[About this exercise]: Output what the records say, word for word, with no images.

**** Source information

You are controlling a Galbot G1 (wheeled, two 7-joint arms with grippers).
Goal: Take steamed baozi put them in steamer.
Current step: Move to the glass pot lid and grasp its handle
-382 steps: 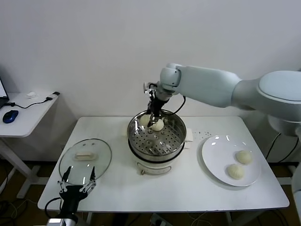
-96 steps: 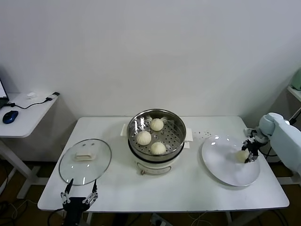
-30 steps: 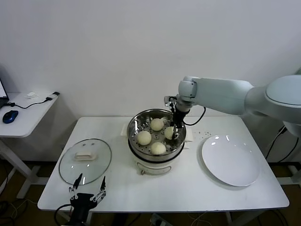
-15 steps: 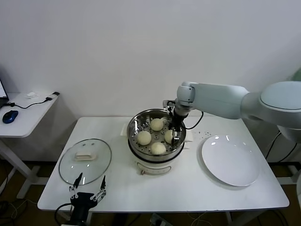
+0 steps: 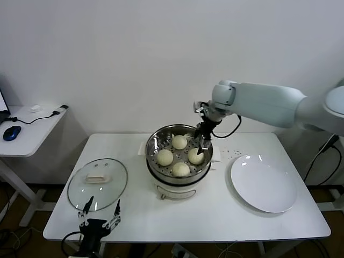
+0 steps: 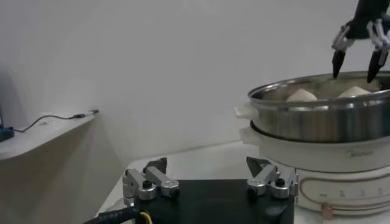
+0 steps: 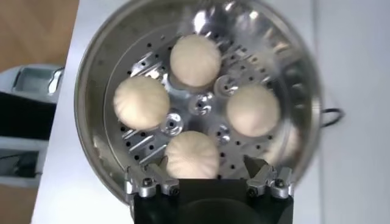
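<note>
- Steamed baozi (image 5: 179, 142): all four buns sit on the perforated tray inside the steamer (image 5: 155, 144), spaced apart in a rough ring; the right wrist view shows them from directly above.
- Right gripper (image 5: 202, 141): poised just above the steamer's right rim, over the rightmost bun, jaws spread wide and holding nothing.
- Step in hand: judged to be the retreat after the last placement; loading looks complete, so the next move calls only for lifting the arm clear of the rim without brushing a bun.
- Change from the earlier frames: a second ago this gripper was lower, inside the pot, closed on the fourth bun; it has since let go and risen. The white plate (image 5: 263, 184), once holding buns, is now bare.
- Left gripper (image 5: 100, 221): parked at the table's near edge, just before the glass lid (image 5: 98, 183), jaws wide, empty.
</note>
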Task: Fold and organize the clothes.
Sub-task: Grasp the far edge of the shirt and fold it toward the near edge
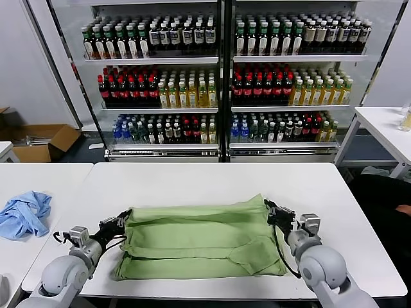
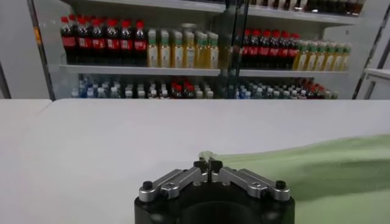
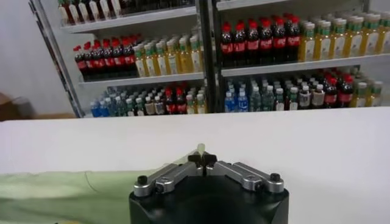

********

[Expected answer]:
You are controlling a Galbot G1 (wheeled, two 7-joint arms with grippers).
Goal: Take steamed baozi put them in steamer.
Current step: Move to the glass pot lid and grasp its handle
-382 steps: 
-96 steps: 
-30 steps: 
-15 steps: 
+0 steps: 
+0 steps: 
+0 steps: 
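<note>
- Steamed baozi (image 5: 179, 142): all four buns sit on the perforated tray inside the steamer (image 5: 155, 144), spaced apart in a rough ring; the right wrist view shows them from directly above.
- Right gripper (image 5: 202, 141): poised just above the steamer's right rim, over the rightmost bun, jaws spread wide and holding nothing.
- Step in hand: judged to be the retreat after the last placement; loading looks complete, so the next move calls only for lifting the arm clear of the rim without brushing a bun.
- Change from the earlier frames: a second ago this gripper was lower, inside the pot, closed on the fourth bun; it has since let go and risen. The white plate (image 5: 263, 184), once holding buns, is now bare.
- Left gripper (image 5: 100, 221): parked at the table's near edge, just before the glass lid (image 5: 98, 183), jaws wide, empty.
</note>
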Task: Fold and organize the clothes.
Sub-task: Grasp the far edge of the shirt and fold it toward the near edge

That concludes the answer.